EXERCISE: Start the output with the opening line of the listing below and continue, reproducing each line exactly, up to and including the line that contains "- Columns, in".

▼▼▼

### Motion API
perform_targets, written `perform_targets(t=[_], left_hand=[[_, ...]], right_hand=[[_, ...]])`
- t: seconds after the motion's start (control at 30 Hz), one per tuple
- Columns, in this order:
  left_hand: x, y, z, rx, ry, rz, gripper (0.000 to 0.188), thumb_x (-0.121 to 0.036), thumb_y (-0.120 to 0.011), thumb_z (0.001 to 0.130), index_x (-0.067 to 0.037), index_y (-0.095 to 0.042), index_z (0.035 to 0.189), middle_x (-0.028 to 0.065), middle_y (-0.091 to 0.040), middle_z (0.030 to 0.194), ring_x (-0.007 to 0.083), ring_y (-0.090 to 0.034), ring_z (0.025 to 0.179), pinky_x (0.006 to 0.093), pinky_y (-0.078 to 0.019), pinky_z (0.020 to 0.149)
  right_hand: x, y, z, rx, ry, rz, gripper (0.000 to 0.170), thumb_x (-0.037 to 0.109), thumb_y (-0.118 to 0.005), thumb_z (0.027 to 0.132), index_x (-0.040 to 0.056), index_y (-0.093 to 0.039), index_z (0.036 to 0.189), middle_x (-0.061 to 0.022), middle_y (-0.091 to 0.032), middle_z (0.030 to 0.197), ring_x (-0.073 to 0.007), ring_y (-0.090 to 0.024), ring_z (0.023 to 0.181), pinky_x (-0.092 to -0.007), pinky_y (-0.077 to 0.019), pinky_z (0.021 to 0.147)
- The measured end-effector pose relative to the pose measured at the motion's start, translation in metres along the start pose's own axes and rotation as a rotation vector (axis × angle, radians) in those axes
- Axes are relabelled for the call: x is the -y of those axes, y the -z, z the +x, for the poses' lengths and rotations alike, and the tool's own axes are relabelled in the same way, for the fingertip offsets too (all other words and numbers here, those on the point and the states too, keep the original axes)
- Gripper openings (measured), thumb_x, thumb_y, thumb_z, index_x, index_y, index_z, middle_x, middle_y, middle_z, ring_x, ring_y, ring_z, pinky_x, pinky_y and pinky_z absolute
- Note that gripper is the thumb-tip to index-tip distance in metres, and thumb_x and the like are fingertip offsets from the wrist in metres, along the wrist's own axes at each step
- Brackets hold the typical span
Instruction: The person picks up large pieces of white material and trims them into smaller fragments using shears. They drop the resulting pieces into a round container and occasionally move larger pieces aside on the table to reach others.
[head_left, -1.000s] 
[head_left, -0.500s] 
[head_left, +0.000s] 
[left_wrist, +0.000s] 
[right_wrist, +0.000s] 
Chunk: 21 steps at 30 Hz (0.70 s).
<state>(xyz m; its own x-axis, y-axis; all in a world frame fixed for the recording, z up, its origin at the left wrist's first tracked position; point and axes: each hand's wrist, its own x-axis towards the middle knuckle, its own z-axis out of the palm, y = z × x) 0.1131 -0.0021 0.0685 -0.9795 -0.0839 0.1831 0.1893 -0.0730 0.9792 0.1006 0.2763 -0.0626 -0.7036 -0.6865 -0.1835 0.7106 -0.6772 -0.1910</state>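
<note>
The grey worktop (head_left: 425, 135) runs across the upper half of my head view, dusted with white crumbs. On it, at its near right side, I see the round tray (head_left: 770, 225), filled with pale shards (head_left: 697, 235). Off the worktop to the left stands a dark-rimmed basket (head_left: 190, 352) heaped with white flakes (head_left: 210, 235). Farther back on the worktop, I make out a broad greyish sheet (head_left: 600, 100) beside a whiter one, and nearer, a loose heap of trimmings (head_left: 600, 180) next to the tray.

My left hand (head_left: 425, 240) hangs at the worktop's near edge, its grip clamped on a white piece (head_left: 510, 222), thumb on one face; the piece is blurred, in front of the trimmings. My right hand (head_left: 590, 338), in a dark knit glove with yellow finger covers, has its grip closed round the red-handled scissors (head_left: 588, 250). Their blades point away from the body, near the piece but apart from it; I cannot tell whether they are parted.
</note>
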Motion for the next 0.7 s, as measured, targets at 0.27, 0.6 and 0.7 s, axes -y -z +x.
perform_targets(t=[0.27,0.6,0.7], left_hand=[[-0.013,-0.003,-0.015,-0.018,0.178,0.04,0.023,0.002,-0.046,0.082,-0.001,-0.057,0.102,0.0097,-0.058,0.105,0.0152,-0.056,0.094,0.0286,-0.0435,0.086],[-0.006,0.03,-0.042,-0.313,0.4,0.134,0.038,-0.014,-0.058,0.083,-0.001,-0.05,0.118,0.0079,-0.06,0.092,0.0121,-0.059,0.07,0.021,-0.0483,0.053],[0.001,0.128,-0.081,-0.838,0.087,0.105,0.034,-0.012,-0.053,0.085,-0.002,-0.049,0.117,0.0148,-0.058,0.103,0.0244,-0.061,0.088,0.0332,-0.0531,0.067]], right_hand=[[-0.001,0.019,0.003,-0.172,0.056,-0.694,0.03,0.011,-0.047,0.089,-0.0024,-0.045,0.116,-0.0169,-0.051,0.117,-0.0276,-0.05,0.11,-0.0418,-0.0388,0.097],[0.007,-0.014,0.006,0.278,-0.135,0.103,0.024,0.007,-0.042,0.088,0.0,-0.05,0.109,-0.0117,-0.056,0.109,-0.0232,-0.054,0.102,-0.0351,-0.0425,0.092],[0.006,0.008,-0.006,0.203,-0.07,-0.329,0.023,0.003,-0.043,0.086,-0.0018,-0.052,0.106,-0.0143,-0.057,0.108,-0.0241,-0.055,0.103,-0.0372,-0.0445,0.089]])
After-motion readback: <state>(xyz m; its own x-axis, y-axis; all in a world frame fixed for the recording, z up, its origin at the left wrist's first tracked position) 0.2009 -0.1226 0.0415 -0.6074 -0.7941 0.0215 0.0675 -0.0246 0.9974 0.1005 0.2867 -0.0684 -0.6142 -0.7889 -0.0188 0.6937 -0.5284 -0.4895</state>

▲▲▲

SOLUTION:
### Motion API
perform_targets, written `perform_targets(t=[_], left_hand=[[_, ...]], right_hand=[[_, ...]])`
- t: seconds after the motion's start (control at 30 Hz), one per tuple
- Columns, in this order:

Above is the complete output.